Beduin land claims

For 10 years the government has ignored the Negev, seeing the issue as too large to confront.

A VIEW of Umm Al-Hiran, the Beduin village in the southern Negev Desert demolished by police (photo credit: REUTERS)
A VIEW of Umm Al-Hiran, the Beduin village in the southern Negev Desert demolished by police
(photo credit: REUTERS)
In late July the Negev Beduin community of al-Arakib was demolished for the 116th time. It is one recurrent symbol of the state’s attempt to prevent illegal housing construction in the Negev, particularly on state lands. The low-level conflict between the state and the Beduin is one that has gone on for decades and sees no end in sight. At Umm al-Hiran the state is still trying to evict Beduin so that a new planned community can be built in its place.
Construction Minister Yoav Gallant said in April that “the takeover by Beduin of large areas of the Negev creates chaos in the South of the country.” He claimed that “the State of Israel has to guide the settlement in the Negev from the vantage point of preventing a Beduin takeover of the Negev.”
Sana Ibn-Bari, a lawyer with the Association for Civil Rights in Israel, in an interview with The Jerusalem Post last month, said that “the government will have to change its approach toward the community and allow it to live differently. The community wants to grow and succeed.”
These competing views of the Beduin are at the heart of almost 60 years of Negev policy that have resulted in a slowly building crisis that could lead to catastrophe. Beduin citizens are not only among the country’s most impoverished, but also have one of the highest birth rates.
This means the Beduin population doubles every 20 years or so. Today there are some 250,000 Beduin living in the Negev, between 50,000 and 100,000 living in unrecognized communities. The rest live in seven planned towns and another dozen recognized communities.
However, according to the NGO Regavim, which seeks to protect state lands, the Beduin build some 5,000 illegal structures each year. Pro-Beduin activists would argue that they have to build illegally, because the state has failed to plan new towns or provide any solutions to their growth.
In 2007 a government commission headed by then-Supreme Court justice Eliezer Goldberg was appointed to find a plan to resolve the issues in the Negev. For some reason, the plan to implement the commission’s recommendations – which would have involved settling claims with the Beduin that entailed moving tens of thousands of people into new communities – was never carried out. Ten years later, the government has developed no new initiatives, only the concept of “preventing takeover.”
Adalah and groups that support the Beduin have argued over the years that the government should recognize the dozens of unrecognized communities. It should halt home demolitions and “engage in meaningful dialogue with the Arab Beduin community.” It should also “invest in greater health, education and employment opportunities.”

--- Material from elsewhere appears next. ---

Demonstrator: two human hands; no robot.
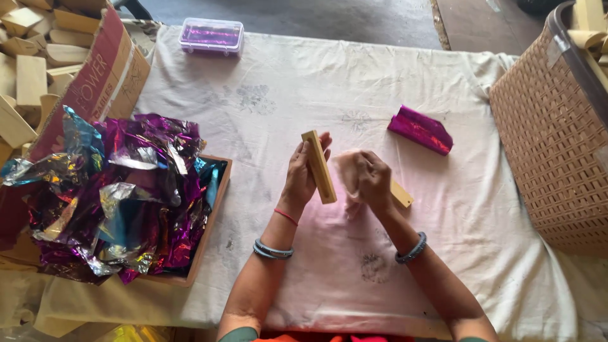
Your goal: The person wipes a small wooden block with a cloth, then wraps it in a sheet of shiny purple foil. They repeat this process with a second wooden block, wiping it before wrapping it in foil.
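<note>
Left hand (303, 172) grasps wooden block (318, 166), held upright and slightly tilted above white cloth (304, 101); fingers wrap block's left side, top end pokes past fingertips. Right hand (372, 178) clenched round second wooden block (401, 194), whose end sticks out lower right. Foil-wrapped block (420, 129) lies well apart, upper right. Foil sheets (120, 190) heaped left.

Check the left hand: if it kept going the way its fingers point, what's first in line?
The left hand, gripping a wooden block, points up-table. That way looks free across the white cloth; the clear plastic box sits left of that line, though depth is unclear.
</note>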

One of the hurdles the government faces in any kind of dialogue is that Beduin politicians from the Negev are among the most vociferous critics of Israel. MK Taleb Abu Arar (Joint List) said during the recent Temple Mount crisis that “the Israeli government is defiling the mosques... the Jews have no rights whatsoever to this mosque.” He was also quoted as saying the “third intifada started today.”
This leaves the government in a bind. Any attempt to enforce the law in the Negev is met with opposition by pro-Beduin activists, who argue the Beduin are indigenous and that large swaths of the Negev, up to 80,000 hectares (200,000 acres), belong to the Beduin.
From the state’s point of view, this is state land, and the courts have ruled in almost every case it has brought against Beduin claimants. However, this logic has resulted in not seeing the forest for the trees. The government wins court cases and demolishes illegal structures, but the number of structures being built illegally grows every year.
The fact that almost 100,000 people live in unrecognized communities, around 15% of the population of the Negev, is unprecedented. There is no evidence that the local or state authorities have any plan to keep up with the growth of the Beduin community in terms of providing services, let alone planning new communities.
Yet the government has seen fit to invest years in litigation and planning a new Jewish community at Hiran. For 10 years the government has ignored the Negev, seeing the issue as too large to confront and one that could result in a difficult standoff with the Beduin.
It’s time for the state to take a new approach, one that blends empathy and understanding with an attempt to sketch a map of new Beduin communities and legalized housing that will prevent further erosion of the state’s interests.